- [Brief]: From the first line to the last, restate the data word for word.

- [Provided data]:
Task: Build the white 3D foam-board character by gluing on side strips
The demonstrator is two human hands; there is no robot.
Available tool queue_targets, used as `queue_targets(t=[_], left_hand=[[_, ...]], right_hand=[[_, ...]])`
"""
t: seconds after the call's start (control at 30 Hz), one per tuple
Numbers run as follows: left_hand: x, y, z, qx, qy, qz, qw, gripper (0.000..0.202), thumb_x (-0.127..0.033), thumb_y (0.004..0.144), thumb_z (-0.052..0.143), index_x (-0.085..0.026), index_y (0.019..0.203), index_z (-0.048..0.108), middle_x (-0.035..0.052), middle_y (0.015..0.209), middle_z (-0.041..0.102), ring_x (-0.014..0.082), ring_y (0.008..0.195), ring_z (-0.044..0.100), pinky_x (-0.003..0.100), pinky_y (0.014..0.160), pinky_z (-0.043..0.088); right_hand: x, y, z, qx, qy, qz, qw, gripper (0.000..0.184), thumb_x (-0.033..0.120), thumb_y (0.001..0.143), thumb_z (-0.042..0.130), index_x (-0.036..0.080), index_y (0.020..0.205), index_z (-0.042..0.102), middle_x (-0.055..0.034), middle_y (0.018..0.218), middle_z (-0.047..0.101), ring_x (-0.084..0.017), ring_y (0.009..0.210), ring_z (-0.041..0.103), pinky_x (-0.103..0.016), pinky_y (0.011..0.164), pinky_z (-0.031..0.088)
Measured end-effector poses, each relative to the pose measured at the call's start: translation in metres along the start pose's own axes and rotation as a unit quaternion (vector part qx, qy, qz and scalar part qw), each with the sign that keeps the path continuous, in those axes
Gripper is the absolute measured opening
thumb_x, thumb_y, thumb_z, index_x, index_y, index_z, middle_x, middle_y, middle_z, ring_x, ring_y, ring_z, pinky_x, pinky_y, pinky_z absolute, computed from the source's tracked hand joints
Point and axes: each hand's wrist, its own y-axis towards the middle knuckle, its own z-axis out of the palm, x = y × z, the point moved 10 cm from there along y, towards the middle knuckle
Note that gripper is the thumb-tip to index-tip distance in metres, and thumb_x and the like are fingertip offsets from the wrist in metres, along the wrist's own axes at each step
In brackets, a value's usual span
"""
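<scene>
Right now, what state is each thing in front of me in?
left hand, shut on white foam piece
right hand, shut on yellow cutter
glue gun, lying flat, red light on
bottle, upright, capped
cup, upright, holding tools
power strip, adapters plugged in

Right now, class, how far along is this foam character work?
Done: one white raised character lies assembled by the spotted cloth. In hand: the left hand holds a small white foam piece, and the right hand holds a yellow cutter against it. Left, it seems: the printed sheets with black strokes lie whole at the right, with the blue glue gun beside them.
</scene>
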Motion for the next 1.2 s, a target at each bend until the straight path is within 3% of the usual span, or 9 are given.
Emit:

- [Answer area]:
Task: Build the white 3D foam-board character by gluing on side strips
The demonstrator is two human hands; there is no robot.
Available tool queue_targets, used as `queue_targets(t=[_], left_hand=[[_, ...]], right_hand=[[_, ...]])`
"""
t: seconds after the call's start (control at 30 Hz), one per tuple
Numbers run as follows: left_hand: x, y, z, qx, qy, qz, qw, gripper (0.000..0.202), thumb_x (-0.127..0.033), thumb_y (0.004..0.144), thumb_z (-0.052..0.143), index_x (-0.085..0.026), index_y (0.019..0.203), index_z (-0.048..0.108), middle_x (-0.035..0.052), middle_y (0.015..0.209), middle_z (-0.041..0.102), ring_x (-0.014..0.082), ring_y (0.008..0.195), ring_z (-0.044..0.100), pinky_x (-0.003..0.100), pinky_y (0.014..0.160), pinky_z (-0.043..0.088); right_hand: x, y, z, qx, qy, qz, qw, gripper (0.000..0.184), thumb_x (-0.033..0.120), thumb_y (0.001..0.143), thumb_z (-0.042..0.130), index_x (-0.036..0.080), index_y (0.020..0.205), index_z (-0.042..0.102), middle_x (-0.055..0.034), middle_y (0.018..0.218), middle_z (-0.047..0.101), ring_x (-0.084..0.017), ring_y (0.009..0.210), ring_z (-0.041..0.103), pinky_x (-0.103..0.016), pinky_y (0.011..0.164), pinky_z (-0.031..0.088)
Measured end-effector poses, each relative to the pose measured at the call's start: translation in metres along the start pose's own axes and rotation as a unit quaternion (vector part qx, qy, qz and scalar part qw), each with the sign that keeps the path continuous, in those axes
Gripper is the absolute measured opening
thumb_x, thumb_y, thumb_z, index_x, index_y, index_z, middle_x, middle_y, middle_z, ring_x, ring_y, ring_z, pinky_x, pinky_y, pinky_z absolute, computed from the source's tracked hand joints
Point and axes: each hand's wrist, its own y-axis towards the middle knuckle, its own z-axis out of the palm, x = y × z, the point moved 10 cm from there along y, towards the middle knuckle
Note that gripper is the thumb-tip to index-tip distance in metres, and thumb_x and the like are fingertip offsets from the wrist in metres, along the wrist's own axes at each step
In brackets, a value's usual span
"""
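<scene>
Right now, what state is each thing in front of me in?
left hand, shut on white foam piece
right hand, shut on yellow cutter
glue gun, lying flat, red light on
bottle, upright, capped
cup, upright, holding tools
power strip, adapters plugged in

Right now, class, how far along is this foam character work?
Done: one white raised character lies assembled by the spotted cloth. In hand: the left hand holds a small white foam piece, and the right hand holds a yellow cutter against it. Left, it seems: the printed sheets with black strokes lie whole at the right, with the blue glue gun beside them.
</scene>
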Motion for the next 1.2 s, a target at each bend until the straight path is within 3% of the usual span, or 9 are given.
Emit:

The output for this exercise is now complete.